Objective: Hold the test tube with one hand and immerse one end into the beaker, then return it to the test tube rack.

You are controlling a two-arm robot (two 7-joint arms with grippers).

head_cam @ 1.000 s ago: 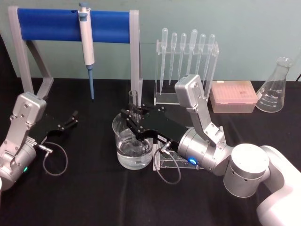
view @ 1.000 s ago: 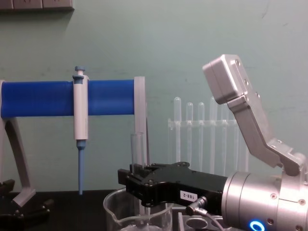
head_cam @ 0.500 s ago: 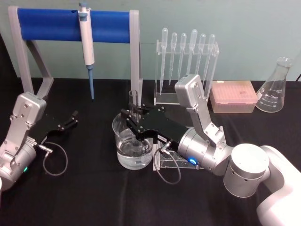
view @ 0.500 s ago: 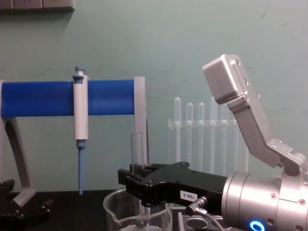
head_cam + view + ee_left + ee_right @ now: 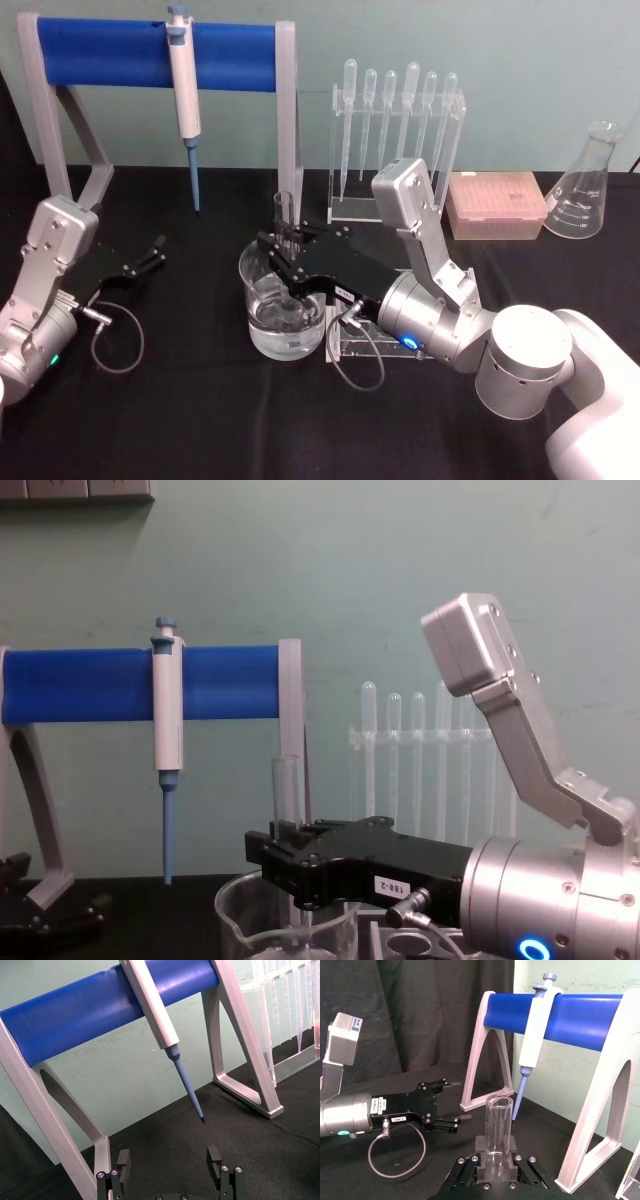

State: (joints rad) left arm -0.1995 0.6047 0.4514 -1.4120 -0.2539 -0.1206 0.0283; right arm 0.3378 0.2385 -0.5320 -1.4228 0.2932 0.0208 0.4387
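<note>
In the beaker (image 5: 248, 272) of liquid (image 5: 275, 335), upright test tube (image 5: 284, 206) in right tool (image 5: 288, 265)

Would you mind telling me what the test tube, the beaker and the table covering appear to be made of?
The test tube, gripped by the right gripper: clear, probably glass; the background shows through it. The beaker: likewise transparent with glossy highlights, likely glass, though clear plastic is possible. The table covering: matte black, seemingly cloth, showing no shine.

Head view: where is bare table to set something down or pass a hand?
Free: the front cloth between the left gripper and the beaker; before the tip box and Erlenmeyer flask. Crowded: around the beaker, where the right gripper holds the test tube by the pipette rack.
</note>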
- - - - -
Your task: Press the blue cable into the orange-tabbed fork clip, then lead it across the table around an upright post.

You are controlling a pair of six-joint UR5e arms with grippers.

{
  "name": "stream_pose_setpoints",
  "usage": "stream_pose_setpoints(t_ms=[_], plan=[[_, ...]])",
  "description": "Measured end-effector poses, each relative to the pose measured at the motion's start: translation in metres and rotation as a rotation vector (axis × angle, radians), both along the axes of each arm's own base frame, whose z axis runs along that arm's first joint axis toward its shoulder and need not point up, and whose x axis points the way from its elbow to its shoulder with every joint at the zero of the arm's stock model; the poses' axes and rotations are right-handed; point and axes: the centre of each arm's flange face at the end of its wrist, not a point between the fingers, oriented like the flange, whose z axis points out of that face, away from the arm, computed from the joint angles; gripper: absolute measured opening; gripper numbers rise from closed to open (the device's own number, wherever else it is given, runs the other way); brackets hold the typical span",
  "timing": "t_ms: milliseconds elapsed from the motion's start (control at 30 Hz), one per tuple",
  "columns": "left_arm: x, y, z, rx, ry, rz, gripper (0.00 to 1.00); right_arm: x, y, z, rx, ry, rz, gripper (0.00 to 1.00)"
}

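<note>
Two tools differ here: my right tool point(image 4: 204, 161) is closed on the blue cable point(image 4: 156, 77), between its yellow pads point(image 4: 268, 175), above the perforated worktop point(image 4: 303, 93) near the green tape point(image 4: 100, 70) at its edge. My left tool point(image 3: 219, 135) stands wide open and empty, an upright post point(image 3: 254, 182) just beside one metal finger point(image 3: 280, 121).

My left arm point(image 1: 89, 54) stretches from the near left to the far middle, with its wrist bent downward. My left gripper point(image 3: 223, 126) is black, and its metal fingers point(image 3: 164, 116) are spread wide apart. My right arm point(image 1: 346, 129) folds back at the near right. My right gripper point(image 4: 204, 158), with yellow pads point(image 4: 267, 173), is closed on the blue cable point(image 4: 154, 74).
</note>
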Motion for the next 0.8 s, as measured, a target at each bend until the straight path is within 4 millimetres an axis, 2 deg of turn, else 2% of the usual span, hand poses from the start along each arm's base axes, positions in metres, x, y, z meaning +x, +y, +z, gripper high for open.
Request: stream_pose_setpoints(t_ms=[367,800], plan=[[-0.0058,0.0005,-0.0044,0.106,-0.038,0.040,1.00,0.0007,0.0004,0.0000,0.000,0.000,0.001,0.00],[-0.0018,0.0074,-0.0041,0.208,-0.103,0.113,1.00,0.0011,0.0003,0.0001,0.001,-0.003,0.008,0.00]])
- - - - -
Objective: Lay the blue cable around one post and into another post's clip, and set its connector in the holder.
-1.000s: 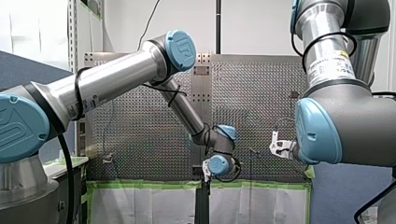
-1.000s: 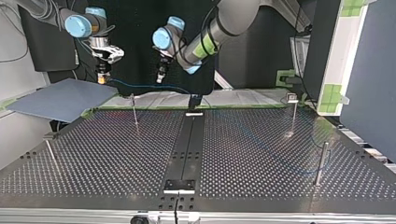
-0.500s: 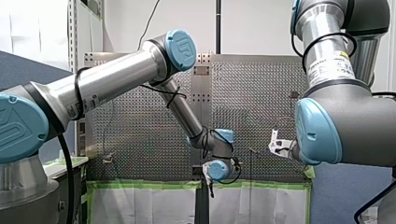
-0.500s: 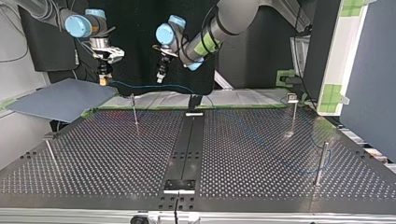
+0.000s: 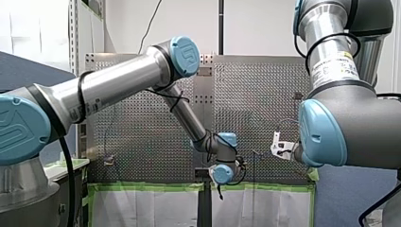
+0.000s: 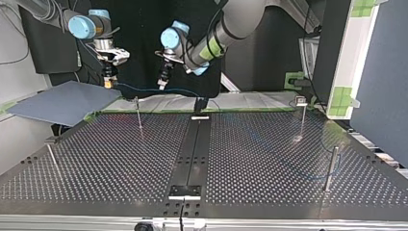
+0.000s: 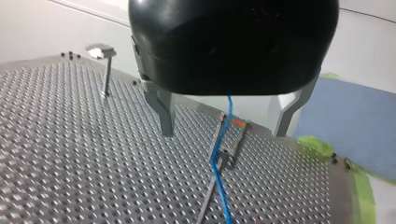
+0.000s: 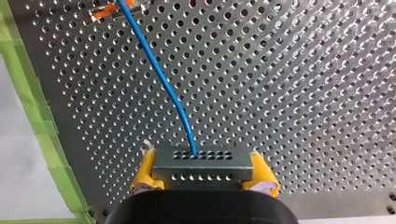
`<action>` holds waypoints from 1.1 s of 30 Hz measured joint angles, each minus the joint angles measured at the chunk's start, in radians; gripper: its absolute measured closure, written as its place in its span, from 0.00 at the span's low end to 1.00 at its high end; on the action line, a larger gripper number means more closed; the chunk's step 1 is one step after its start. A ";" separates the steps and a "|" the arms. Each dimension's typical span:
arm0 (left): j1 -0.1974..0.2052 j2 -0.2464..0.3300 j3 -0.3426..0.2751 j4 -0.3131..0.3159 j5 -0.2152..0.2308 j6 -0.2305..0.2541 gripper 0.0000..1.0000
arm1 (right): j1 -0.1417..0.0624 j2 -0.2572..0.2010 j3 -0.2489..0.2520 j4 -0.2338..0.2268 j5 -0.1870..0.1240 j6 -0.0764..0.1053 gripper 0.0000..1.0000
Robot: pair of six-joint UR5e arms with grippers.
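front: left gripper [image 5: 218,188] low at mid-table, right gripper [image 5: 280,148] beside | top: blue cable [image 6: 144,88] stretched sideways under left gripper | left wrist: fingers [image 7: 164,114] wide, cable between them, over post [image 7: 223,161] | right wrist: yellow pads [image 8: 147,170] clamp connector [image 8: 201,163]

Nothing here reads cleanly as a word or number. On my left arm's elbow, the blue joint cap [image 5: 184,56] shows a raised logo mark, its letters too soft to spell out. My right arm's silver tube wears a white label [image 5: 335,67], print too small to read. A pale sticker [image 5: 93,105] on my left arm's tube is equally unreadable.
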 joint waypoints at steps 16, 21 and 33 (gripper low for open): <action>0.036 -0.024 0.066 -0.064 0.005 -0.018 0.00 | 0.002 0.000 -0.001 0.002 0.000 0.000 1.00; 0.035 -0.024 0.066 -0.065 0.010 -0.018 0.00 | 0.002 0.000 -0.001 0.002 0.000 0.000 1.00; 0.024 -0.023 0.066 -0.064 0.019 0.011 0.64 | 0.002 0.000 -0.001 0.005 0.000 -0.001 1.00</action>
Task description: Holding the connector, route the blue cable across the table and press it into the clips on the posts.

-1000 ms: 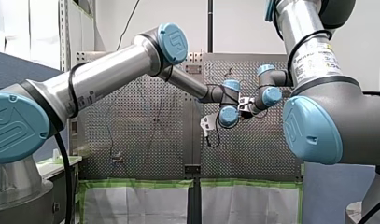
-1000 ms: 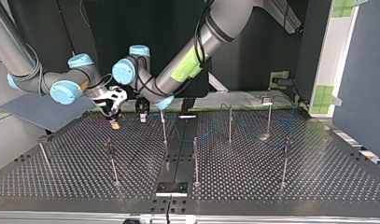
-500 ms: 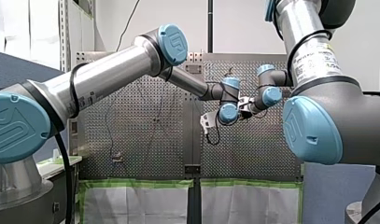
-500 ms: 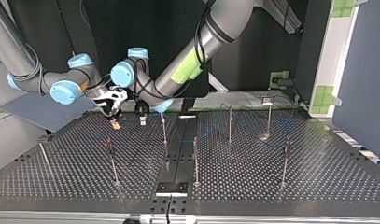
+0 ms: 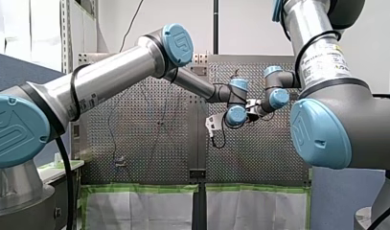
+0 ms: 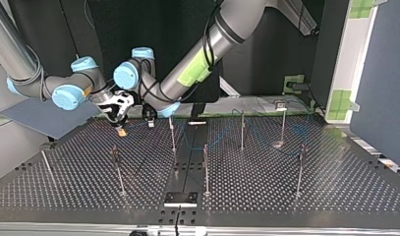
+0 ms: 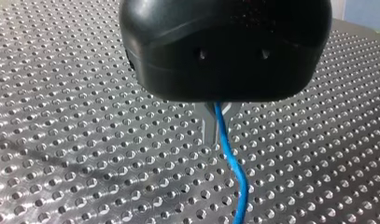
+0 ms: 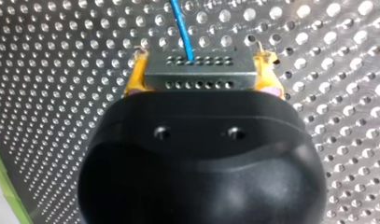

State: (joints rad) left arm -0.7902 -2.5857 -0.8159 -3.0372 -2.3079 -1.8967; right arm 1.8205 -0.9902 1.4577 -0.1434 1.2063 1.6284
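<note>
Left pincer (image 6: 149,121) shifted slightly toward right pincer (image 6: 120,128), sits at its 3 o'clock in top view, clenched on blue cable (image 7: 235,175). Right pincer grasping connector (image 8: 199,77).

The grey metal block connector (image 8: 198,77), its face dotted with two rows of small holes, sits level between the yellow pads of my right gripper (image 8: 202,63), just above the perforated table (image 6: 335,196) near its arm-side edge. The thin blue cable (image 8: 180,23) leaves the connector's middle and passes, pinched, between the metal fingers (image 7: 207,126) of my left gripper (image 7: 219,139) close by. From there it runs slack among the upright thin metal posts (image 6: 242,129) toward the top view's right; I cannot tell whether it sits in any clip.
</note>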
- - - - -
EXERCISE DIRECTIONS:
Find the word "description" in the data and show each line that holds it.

TASK SOLUTION:
  "description": "Measured end-effector poses, each relative to the pose measured at the motion's start: translation in metres and rotation as a rotation vector (axis × angle, radians), both along the axes of each arm's own base frame, whose z axis runs along that arm's first joint axis toward its shoulder and need not point up, and whose x axis points the way from its elbow to its shoulder with every joint at the zero of the arm's stock model; the poses' axes and rotations are right-handed; point and axes: the centre of each arm's flange face at the end of its wrist, not a point between the fingers, oriented like the flange, whose z axis points out of that face, away from the arm, computed from the joint angles; gripper: absolute measured opening; gripper numbers rise from closed to open (the device's own number, wherever else it is given, runs the other way); brackets hold the typical span",
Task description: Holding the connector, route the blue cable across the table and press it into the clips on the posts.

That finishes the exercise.